# Assignment 4

#### In this assignment, we will conclude our analysis of whether the stop and frisk policy was racially discriminatory, but from a very different angle than our previous mapping analysis. We will rely heavily on logistic regression and regularized regression, as discussed in class. 

# Data processing (5 points)

First we need to do some data processing for consistency with previous of analysis of stop_and_frisk data. Load in the data "sqf_sample" and filter for stops between 2008 and 2012 (including both 2008 and 2012 in your sample). Filter for stops of white, Black, and Hispanic pedestrians using the suspect_race column. (5 points)


## Using regression to analyze the frisk decision. (30 points)

We will start by testing for racial discrimination in the decision to conduct a frisk after a stop: ie, whether Black and Hispanic pedestrians are more likely to be frisked (patted down for weapons) after they are stopped, controlling for other factors.

a. Using statsmodels, perform a logistic regression, using `frisked` as the dependent variable and `suspect_race` as the independent variable, to assess how the probability of being frisked after a stop varies by race. Write a few sentences interpreting the results, making sure to answer the following questions: which value of suspect_race is omitted from the regression coefficients? Which race groups are most likely to be frisked after being stopped? How do you interpret the magnitude and sign of the coefficients? How do you interpret their statistical significance and confidence intervals? (5 points)

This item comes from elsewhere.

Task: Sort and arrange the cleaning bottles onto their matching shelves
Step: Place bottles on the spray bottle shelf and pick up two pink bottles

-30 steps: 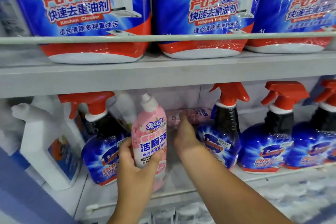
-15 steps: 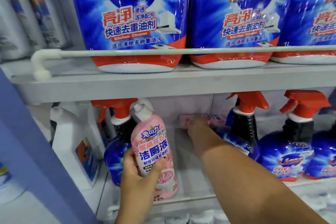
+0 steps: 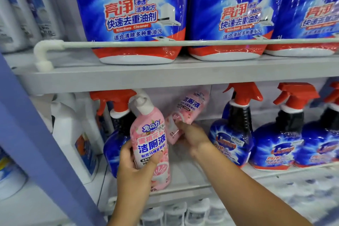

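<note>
Pink plastic fills both grips. The left hand (image 3: pixel 134 172) wraps its fingers and thumb round the lower body of an upright pink bottle (image 3: pixel 150 141) with a white cap, holding it at the front of the lower shelf (image 3: pixel 187 187). Just to its right, the right hand (image 3: pixel 192 137) grips the base end of a second pink bottle (image 3: pixel 187 113), which is tilted with its top leaning back and to the right, deeper into the shelf. Behind the left hand's bottle stands a blue spray bottle (image 3: pixel 113 145) with a red trigger; further left is a white jug (image 3: pixel 73 134). Right of the right hand stand more blue spray bottles (image 3: pixel 233 134). Above both, on the upper shelf (image 3: pixel 128 75), large blue refill pouches (image 3: pixel 132 14) sit behind a white rail (image 3: pixel 165 43).
</note>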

b. Now perform a linear regression instead of a logistic regression using the same formula. How is the interpretation of the coefficients similar or different in the two regressions? What are the advantages of each? (5 points)

c. The regression using only race as an independent variable is a good starting point, but it does not control for any other variables. What other variables do you think are important to control for, and why?  (3 points)

d. Run a logistic regression where you control for both race and for the "precinct" variable, which encodes the police precinct in which the stop occurred. Make sure to control for precinct as a categorical, not a numerical, variable, by writing it as C(precinct) in the regression formula - why is this important to do?

How do the race coefficients change, and what does that mean? How does the interpretation of this regression differ from the regression in which you only control for race? Make one argument in favor of reporting results controlling for location, and one argument against it. (5 points)

e. In a few sentences, explain why it is a BAD idea, conceptually, to control for the following variables if we are trying to assess whether the police racially discriminate in whom they frisk after a stop: a) "found.weapon", which encodes whether the frisk found a weapon, and b) "suspect.eye" and "suspect.hair", which encode the suspect's eye and hair color. (4 points)

f. In a few sentences, explain the problem of omitted variable bias in this analysis, and how it would undermine the conclusions. (4 points)

g. In a few sentences, explain why only examining whether someone is frisked after a stop might fail to provide a full picture of discrimination in the stop and frisk policy. (4 points)

## Outcome analysis using regularized regression (65 points)

Because of the issues with omitted variables in analyses like the one above, *outcome* tests are often used: these look not at the rate at which a decision is made (like the decision to frisk), but at the outcome of the decision (for example, if the frisk is conducted to find a weapon, does it actually find one?) Now we will use an outcome-style analysis. Specifically, we will fit a machine learning model to predict the probability that each stop which was conducted on suspicion the pedestrian possessed a weapon actually finds a weapon. Stops which are very unlikely to find a weapon arguably violate the Fourth Amendment, which prohibits unreasonable searches; if such stops disproportionately occur of certain race groups, the policy may violate the Fourteenth Amendment, which prohibits racial discrimination. 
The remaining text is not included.